29 Ekim 2008 Çarşamba

İskenderiye Feneri (The Pharos of Alexandria)

İskenderiye Feneri MÖ 3. yüzyılda ( MÖ 285 ile 247 yıları arasında)  İskenderiye de Faros adasına inşa edilmiştir. İlk önce Mısırlıların limanını işaret etmekteydi daha sonraları deniz feneri olarak kullanıldı.

115–150 metre arası yüksekliği ile yüzyıllarca dünyanın en yüksek insan yapısı olarak değerlendirilmiş ve antik çağın yedi harikasından biri olarak sayılmıştır. İki büyük piramitten sonra ( Khufu ve Khafra) antik çağın 3. en yüksek yapısı olduğu varsayılıyor.

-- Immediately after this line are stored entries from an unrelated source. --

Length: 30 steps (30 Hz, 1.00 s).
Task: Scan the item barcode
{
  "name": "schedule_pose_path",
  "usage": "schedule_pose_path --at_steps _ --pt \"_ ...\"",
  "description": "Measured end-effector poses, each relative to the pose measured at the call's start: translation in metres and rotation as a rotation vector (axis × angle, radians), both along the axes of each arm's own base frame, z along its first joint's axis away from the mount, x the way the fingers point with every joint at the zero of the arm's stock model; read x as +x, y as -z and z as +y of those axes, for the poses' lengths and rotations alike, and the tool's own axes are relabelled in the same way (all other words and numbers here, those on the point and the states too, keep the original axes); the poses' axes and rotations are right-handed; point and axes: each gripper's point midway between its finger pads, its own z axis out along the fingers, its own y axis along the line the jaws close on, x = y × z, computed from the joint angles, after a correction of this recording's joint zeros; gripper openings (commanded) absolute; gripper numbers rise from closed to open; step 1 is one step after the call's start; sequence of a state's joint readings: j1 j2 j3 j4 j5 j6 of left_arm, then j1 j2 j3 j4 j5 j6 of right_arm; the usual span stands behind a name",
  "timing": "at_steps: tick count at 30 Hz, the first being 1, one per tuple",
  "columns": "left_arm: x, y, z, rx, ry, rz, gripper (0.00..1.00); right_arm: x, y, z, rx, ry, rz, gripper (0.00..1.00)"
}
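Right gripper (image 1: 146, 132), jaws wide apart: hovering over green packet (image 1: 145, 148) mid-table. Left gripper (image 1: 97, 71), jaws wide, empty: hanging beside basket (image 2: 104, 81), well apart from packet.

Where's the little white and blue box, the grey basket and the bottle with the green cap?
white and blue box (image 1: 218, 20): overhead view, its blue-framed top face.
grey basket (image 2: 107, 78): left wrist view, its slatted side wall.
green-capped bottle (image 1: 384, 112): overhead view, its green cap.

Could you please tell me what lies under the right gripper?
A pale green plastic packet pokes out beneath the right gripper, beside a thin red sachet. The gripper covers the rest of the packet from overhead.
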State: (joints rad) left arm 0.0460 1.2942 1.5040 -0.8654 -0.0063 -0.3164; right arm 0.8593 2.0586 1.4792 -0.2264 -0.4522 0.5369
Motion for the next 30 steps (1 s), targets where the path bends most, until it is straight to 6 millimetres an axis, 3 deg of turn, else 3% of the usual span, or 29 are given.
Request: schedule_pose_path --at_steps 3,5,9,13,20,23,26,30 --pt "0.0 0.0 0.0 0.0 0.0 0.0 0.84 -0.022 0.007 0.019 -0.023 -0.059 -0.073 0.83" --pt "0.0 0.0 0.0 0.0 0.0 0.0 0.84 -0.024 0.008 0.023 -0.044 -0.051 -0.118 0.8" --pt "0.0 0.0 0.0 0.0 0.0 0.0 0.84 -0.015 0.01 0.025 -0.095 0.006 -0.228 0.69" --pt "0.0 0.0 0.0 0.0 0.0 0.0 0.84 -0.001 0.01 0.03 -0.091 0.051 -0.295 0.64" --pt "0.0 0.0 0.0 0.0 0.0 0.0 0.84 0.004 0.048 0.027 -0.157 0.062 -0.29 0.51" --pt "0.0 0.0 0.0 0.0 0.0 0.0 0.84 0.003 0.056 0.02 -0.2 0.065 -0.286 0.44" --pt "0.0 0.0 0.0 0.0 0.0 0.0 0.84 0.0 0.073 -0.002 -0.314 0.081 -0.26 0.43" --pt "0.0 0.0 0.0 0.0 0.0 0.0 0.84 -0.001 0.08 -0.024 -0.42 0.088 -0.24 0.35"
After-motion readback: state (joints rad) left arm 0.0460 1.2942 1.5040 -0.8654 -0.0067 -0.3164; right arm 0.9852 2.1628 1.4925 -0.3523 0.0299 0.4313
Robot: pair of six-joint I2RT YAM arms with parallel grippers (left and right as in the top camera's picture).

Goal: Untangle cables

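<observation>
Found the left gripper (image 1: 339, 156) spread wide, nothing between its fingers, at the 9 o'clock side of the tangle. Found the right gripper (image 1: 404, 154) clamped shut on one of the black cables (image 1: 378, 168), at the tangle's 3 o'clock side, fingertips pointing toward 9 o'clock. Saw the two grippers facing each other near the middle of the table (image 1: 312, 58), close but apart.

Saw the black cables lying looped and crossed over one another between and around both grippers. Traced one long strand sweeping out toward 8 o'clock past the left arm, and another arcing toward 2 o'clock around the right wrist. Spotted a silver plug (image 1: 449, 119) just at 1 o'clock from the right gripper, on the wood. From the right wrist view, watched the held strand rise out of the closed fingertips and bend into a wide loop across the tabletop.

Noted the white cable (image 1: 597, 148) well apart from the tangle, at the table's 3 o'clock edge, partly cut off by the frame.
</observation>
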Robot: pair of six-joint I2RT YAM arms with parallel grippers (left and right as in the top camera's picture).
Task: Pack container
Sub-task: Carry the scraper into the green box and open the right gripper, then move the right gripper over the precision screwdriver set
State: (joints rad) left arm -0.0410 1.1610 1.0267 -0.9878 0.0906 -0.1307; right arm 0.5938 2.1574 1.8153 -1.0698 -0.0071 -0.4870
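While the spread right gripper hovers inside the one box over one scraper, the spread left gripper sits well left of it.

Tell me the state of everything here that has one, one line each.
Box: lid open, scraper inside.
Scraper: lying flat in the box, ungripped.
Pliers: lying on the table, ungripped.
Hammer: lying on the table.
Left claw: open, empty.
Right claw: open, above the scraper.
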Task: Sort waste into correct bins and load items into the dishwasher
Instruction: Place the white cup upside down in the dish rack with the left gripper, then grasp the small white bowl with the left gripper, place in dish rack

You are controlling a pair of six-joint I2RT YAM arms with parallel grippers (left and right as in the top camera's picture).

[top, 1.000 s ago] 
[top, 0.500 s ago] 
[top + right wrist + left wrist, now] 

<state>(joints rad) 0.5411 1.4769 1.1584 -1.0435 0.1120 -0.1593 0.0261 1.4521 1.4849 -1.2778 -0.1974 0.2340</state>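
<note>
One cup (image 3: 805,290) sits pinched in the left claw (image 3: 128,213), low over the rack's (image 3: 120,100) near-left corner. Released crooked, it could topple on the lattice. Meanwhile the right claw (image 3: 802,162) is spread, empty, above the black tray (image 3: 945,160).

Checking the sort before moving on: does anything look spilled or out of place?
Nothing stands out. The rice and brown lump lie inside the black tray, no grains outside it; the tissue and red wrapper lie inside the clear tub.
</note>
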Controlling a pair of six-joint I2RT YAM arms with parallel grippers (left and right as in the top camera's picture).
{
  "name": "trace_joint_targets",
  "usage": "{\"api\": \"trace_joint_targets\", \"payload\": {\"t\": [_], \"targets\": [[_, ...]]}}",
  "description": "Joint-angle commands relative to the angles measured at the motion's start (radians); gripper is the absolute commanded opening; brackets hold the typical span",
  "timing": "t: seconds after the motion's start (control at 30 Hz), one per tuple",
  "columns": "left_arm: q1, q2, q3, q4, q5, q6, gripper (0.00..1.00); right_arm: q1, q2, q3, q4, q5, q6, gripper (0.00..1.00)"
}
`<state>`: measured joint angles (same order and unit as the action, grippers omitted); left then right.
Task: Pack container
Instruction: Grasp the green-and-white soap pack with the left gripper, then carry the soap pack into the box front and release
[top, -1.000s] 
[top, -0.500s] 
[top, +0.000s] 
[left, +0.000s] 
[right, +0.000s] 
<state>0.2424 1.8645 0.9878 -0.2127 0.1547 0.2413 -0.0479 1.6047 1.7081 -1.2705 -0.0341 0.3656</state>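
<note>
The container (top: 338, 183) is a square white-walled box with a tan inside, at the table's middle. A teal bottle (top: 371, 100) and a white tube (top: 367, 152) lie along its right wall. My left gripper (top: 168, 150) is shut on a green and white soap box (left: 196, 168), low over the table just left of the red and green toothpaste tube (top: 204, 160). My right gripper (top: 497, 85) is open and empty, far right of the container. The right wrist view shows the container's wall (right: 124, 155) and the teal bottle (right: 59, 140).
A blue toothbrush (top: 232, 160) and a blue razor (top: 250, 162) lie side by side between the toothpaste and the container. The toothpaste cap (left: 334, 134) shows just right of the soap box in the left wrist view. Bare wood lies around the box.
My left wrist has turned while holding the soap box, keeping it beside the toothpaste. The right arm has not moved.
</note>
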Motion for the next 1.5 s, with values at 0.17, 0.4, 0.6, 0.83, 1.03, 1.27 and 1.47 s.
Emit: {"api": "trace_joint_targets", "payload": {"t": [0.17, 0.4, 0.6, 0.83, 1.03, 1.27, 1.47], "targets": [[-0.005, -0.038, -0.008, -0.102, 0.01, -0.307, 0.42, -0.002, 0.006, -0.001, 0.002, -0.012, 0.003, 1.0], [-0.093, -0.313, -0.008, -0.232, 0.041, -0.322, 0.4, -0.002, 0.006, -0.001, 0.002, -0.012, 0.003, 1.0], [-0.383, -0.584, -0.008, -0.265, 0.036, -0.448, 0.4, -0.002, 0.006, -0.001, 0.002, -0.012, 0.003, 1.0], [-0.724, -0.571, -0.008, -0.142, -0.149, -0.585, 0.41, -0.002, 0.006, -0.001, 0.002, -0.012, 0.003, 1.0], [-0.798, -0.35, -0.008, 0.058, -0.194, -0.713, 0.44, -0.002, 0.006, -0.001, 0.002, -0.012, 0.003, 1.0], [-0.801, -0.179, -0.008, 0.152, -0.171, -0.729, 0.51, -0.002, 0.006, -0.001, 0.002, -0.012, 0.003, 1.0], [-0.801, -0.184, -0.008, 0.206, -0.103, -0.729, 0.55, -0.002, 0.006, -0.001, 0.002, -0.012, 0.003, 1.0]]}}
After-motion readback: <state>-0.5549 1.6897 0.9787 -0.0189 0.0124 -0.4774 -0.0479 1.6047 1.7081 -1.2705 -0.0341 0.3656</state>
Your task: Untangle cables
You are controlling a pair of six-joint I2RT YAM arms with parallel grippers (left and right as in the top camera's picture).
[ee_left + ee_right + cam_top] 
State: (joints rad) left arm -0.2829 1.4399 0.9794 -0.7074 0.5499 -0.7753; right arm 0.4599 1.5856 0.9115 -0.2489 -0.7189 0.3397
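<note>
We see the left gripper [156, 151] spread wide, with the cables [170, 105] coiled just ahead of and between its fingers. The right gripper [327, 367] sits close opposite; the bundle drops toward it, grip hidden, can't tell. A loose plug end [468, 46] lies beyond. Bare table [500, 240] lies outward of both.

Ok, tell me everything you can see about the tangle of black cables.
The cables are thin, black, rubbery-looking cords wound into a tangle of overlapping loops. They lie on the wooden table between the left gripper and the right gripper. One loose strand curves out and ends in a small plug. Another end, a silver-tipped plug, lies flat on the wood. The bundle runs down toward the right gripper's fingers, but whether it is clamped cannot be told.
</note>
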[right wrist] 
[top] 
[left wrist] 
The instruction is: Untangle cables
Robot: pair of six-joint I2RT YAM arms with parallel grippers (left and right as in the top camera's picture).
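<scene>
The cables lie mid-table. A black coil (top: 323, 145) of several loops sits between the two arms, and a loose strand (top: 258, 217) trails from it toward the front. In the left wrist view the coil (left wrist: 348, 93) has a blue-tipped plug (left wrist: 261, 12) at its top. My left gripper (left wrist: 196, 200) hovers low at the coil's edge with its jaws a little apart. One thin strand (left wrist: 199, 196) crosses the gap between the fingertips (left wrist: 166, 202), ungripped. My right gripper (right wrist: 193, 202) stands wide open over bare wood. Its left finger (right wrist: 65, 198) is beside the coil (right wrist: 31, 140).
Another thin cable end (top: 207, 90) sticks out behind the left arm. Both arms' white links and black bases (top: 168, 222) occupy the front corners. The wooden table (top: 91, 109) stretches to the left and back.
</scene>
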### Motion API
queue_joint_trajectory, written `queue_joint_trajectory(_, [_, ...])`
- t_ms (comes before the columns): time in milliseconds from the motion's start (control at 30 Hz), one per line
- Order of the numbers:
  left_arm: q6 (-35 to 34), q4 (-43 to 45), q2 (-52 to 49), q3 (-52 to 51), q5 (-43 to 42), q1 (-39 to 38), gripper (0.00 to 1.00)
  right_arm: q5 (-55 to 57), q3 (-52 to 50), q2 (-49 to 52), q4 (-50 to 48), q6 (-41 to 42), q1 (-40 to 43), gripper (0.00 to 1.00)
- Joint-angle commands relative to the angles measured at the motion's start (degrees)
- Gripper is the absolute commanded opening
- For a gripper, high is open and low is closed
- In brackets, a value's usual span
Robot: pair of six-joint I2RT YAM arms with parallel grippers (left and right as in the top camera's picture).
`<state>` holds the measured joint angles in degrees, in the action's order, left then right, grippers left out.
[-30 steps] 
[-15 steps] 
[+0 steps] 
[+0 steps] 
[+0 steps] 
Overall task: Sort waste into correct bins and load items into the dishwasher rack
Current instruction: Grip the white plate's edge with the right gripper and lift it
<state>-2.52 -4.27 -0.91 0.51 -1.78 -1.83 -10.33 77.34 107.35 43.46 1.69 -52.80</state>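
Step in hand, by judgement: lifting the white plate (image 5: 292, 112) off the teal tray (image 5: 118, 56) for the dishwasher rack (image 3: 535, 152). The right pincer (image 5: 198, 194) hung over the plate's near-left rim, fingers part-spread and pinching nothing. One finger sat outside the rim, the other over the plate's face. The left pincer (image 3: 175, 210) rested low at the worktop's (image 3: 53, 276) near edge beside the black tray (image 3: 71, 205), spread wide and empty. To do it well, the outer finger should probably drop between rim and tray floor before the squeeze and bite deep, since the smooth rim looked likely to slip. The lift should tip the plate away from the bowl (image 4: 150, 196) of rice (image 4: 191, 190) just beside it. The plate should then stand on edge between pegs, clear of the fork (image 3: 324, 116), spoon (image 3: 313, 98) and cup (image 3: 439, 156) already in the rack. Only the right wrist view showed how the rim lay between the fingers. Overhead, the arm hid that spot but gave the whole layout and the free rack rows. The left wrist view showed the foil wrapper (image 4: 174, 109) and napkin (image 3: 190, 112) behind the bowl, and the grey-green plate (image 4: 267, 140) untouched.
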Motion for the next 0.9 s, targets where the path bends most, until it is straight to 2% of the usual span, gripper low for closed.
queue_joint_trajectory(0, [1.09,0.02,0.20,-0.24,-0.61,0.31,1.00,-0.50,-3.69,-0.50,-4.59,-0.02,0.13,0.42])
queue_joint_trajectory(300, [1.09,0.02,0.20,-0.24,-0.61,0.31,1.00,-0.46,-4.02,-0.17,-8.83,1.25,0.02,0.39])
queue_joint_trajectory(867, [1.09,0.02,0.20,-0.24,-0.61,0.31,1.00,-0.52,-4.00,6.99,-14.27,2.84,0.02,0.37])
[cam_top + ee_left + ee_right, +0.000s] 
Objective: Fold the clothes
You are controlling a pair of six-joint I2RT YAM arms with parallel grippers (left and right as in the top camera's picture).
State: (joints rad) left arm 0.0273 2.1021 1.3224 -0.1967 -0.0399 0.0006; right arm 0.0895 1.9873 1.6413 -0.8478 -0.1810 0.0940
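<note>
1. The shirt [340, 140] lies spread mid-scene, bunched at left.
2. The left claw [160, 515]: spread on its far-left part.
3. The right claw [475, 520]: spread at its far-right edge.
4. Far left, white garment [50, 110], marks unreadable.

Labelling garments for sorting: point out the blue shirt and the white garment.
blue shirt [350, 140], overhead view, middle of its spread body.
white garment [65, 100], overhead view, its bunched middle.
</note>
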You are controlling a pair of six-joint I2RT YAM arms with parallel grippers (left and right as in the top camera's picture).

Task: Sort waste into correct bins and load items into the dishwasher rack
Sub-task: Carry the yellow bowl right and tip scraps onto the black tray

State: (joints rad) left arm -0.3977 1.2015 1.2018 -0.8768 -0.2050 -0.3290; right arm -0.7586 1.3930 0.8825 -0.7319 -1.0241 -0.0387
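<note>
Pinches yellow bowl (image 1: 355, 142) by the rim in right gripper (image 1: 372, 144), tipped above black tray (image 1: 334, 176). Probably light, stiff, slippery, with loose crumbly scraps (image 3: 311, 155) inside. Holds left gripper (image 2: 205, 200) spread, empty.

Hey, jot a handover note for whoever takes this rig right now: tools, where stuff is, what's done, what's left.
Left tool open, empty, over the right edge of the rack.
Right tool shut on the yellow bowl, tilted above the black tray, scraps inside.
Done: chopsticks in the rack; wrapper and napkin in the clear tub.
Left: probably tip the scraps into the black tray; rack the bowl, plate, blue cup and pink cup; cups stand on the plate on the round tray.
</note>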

Faros İskenderiye kıyısında ufak bir adadır. Faros insan yapımı bağlantı ile anakaraya birleştirilmiştir ve bu bağlantıya Heptastadion ismi verilmiştir. Mısır sahilinin çok düz olmasından dolayı zamanında yön bulmada sınır işareti olarak kullanıldı. MS 1. yüzyıldan itibaren(Roma zamanı) ateş ve yansıtıcı aynalarla deniz feneri olarak kullanılmaya başlandı. O zamanlarda Faros sadece bir sınır işareti veya deniz feneriydi.

Deniz feneri MÖ 3. yüzyılda tamamlandı ve Mısırın ilk Makedon generali Büyük İskender tarafından gerçekleşen açılış töreniyle tanıtıldı. Deniz feneri önce 956 sonra 1303 ve 1323 depremleriyle çok kötü zarar gördü. Tam olarak tanımlanması Arap gezgin Abou Haggag Youssef Ibn Mohammed el-Andaloussi tarafından bu adaya turist olarak gelmesiyle 1166 da yapılmıştır. Tanımına göre “Fener, adanın sonunda bulunmakta. Bir kenarı 8,5 metre genişliğinde olan kare bir yapıdır. Doğu ve güney kısımları hariç deniz tarafından çevrelenir.6,5 metre yüksekliğinde bir platformda bulunmaktadır. Deniz tarafında bu yükseklik daha fazladır. Çok iyi şekil verilmiş taşlar kullanılarak yapılmış sağlam bir yapıdır. Denize bakan kısmının arkasının güney kısmında benim okuyamadığım eski dilde bir yazı vardır. Deniz ve rüzgâr tarafından yazılar iyice aşınmıştır. Yazıdaki bir A harfi 54 cm yüksekliğindedir.”

Deniz fenerinin yaklaşık 56 km den görüldüğüne dair kanıtlar vardır. Teyit edilmemiş bir efsaneye göre deniz fenerinin ateşi düşman gemilerini sahile ulaşmadan yakarmış.

Açık renkli büyük taşlar 3 katman olarak yapılmıştır. En alt kare kısım merkez çekirdek, orta sekizgen kısım ve üst kısım daireseldir. Zirvesindeki ayna gün boyunca güneş ışığını yansıtmakta ve geceleri ateş yanmaktadır. Deniz fenerinin duvarları, denizin tarafından aşınmamak için eritilmiş kurşunla kaplanmıştır. 1303 ve 1323 yıllarındaki depremlerden çok büyük zarar görmüş ve Arap gezgin Ibn Battuta’nın dediğine göre içine girilemez hale gelmiştir. 1480 yılında tamamen kaybolmuştur ve düşen taşlarından Mısır sultanı Qaitbay bir ortaçağ kalesi yaptırmıştır. Kalan taşlar Qaitbay Kalesinin etrafında çok açık görülebilir olarak kalmıştır.